Rio

#ElesSãoOsPrimeiros: Fotografia retrata brasileiros que transformam sonhos em futuro

A fotografia retrata brasileiros que transformam sonhos em futuro e que oxigenam a produção de conhecimento na UFRJ. Todas as 57 pessoas são as primeiras de suas famílias a cursar uma universidade pública e aceitaram participar da campanha UFRJSEMPRE, idealizada pela Adufrj para valorizar a instituição. O retrato foi feito no campus do Fundão, em frente ao Restaurante Universitário Central, na manhã da terça-feira (27).

Alunos das mais diversas áreas participaram da produção e deram depoimentos sobre suas emocionantes histórias de superação. Muitos convivem com tiroteios em suas comunidades. Quase todos contam com a solidariedade de colegas para avançar no curso. Vários enfrentam dificuldades até para pagar os R$ 2 cobrados por uma refeição do bandejão.

“Estar na UFRJ é realizar um sonho. É uma conquista, não só para mim, mas para toda a minha família”, afirma Thamara Perrone, aluna de Educação Física.

Moradora de Bangu, ela é exemplo típico de que aquela tradicional foto de formatura, cheia de homens brancos bem nascidos ficou no passado. Os protagonistas de agora são filhos e filhas das classes empobrecidas da população.

“Por muito tempo, essa instituição foi elitizada, tentaram dizer que nós não podíamos fazer parte dela, mas eu quero dizer que sim, nós podemos! Essa universidade foi feita para todos nós”, disse Felipe Carvalho da Conceição, da Química.

Mikel Maller, orgulhosamente paramentado com um dólmã (uniforme de chef) contou que está perto de se formar em Gastronomia e quer a presença da família na formatura.

“Estar aqui dentro é uma forma de mostrar aos meu parentes que eles também podem estar na universidade”, ensina.

Contagiados pelo momento, até mesmo professores que foram os primeiros de suas famílias a entrar na faculdade quiseram participar da foto. Era o desejo de fazer parte de um registro impensável, décadas atrás.

A campanha UFRJSEMPRE já está espalhadas pelos campi e pela cidade em outdoors, busdoors e cartazes. A segunda fase do projeto será protagonizada por docentes e está em fase de produção.

Macaque in the trees
Imagem foi feita em frente ao Restaurante Universitário Central (Foto: Fernando Souza/ UFRJ)

Confira alguns dos depoimentos de alunos:

“Vim do Maranhão, onde morei com minha avó dos dois aos 17 anos. Meus pais foram assassinados porque se envolveram com o tráfico de drogas em Brasília. Se ficasse no Maranhão, só iria trabalhar. Como queria estudar, vim para cá. O dia que tiver minha casa própria vai ser o segundo dia mais feliz da minha vida. O primeiro será sempre o dia em que entrei na UFRJ”, disse a estudante de fonoaudiologia, Raquel Silveira, de 20 anos.

Ariel Santos, de 19 anos, e estudante de educação física, ensinou como nunca perder de vista suas motivações. “Muitas vezes, minha mãe tem dificuldade até para pagar meu bandejão, que custa apenas R$ 2. Eu tenho bolsa permanência, só que ela vai terminar no final deste semestre. Mas faço das dificuldades a minha motivação”.

Morador do parque Boa Esperança, no Complexo do Caju, Jonatas Rodrigues, de 22 anos, é estudante de engenharia civil, e não se deixa abater pelas dificuldades. “Por eu morar em comunidade, a violência tem influência. Em muitos momentos, perdi prova. Felizmente, meus professores sempre entenderam e me aplicaram segunda chamada. Você não sabe quando vai ter um tiroteio, mas você não pode deixar isso te paralisar”.
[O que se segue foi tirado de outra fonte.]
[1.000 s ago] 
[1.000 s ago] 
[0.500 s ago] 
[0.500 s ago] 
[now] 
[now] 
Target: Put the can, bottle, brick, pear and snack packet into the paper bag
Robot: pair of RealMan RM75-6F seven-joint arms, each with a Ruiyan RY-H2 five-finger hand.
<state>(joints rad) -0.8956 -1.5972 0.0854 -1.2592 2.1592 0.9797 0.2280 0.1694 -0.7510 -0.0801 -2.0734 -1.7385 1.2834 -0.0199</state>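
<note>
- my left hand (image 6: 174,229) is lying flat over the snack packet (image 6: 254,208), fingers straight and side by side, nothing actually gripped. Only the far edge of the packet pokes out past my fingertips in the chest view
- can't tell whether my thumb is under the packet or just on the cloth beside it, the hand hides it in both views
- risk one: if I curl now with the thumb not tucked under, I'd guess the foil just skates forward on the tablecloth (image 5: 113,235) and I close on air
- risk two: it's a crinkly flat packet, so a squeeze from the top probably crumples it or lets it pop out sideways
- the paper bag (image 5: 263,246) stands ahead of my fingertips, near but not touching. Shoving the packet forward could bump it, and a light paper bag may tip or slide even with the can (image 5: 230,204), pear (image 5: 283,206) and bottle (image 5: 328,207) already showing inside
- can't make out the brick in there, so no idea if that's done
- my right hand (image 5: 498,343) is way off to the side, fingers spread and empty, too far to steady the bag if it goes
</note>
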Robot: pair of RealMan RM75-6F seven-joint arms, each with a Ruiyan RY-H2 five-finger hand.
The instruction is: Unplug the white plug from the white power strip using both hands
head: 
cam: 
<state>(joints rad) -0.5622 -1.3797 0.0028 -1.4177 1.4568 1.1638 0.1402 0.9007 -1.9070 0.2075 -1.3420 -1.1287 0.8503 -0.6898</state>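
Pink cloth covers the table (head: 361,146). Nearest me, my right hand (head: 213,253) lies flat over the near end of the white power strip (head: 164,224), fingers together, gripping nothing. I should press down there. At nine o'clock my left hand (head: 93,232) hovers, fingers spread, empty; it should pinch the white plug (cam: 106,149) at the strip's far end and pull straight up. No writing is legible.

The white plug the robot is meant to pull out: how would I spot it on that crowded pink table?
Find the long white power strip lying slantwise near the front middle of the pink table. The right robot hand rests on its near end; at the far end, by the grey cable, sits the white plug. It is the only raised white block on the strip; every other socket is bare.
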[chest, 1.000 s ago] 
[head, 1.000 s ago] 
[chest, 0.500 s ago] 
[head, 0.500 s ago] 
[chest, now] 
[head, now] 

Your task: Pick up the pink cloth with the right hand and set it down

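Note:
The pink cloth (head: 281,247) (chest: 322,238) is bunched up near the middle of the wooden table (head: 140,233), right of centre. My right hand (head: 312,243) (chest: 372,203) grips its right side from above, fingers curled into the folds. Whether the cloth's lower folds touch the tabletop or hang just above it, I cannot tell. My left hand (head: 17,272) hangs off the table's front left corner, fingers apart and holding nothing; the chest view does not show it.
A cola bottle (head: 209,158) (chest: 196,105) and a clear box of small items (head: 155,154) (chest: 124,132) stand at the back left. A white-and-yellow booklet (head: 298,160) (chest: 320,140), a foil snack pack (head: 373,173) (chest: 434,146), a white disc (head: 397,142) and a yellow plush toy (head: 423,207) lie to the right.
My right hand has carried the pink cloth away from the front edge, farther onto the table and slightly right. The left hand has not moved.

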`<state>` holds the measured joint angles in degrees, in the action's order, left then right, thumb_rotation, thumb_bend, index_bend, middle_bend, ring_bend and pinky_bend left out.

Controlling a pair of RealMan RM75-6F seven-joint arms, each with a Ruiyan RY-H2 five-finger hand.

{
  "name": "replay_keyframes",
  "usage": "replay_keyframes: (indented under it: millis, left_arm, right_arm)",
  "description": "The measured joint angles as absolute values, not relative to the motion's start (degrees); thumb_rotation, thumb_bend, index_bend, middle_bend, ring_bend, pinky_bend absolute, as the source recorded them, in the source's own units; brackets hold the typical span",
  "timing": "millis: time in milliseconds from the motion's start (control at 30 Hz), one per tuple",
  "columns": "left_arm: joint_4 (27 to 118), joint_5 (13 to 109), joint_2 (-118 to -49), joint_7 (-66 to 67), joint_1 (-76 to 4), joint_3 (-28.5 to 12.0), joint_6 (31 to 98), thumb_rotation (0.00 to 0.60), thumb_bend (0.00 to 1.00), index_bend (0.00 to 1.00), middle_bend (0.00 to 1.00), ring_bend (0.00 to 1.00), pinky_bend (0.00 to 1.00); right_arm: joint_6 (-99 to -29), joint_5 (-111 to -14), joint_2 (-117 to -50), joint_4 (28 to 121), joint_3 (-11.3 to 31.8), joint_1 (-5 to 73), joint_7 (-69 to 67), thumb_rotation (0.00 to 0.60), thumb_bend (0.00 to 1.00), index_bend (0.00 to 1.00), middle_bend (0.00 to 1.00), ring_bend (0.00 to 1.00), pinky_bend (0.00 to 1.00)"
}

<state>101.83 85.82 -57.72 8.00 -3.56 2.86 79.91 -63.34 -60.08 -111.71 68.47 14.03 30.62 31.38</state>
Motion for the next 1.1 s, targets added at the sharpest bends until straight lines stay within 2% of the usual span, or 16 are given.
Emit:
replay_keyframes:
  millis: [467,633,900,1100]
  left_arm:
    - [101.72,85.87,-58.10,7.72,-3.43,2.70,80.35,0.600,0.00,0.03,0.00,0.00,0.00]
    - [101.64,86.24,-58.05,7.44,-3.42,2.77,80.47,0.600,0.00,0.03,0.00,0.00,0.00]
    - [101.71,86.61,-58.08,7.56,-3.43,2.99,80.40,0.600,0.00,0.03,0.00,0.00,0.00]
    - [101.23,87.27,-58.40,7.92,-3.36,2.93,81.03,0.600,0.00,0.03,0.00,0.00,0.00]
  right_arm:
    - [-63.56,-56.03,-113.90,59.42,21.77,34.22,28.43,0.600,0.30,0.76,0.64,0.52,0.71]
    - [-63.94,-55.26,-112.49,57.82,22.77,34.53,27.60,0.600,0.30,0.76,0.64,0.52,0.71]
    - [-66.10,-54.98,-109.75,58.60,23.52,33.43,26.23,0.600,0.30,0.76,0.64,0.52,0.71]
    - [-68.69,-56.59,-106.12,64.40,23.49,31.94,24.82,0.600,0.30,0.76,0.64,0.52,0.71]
Jonatas segue o mesmo exemplo de Islene Balduíno, de 24 anos, estudante de odontologia, um sonho realizado: “Abri mão de muita coisa para entrar na UFRJ. Tinha um emprego fixo, ganhava meu dinheiro e ajudava em casa. Mas ingressar no ensino superior era um sonho. Odontologia é um curso muito caro. Um amigo me ajuda. Solidariedade, no meu curso, é fundamental”.

A história se repete em todo canto, mas os personagens nunca são os mesmos. Nelson Morale tem 57 anos, cursa direito, e mora, atualmente, na residência estudantil. Ele, assim comos os colegas mais novos, é um exemplo para sua geração. “Nasci numa comunidade quilombola no interior de São Paulo. Eu me alfabetizei aos 35 anos e resolvi seguir adiante. Em 2013, fiquei sabendo também que sou o primeiro quilombola a cursar uma graduação na UFRJ”.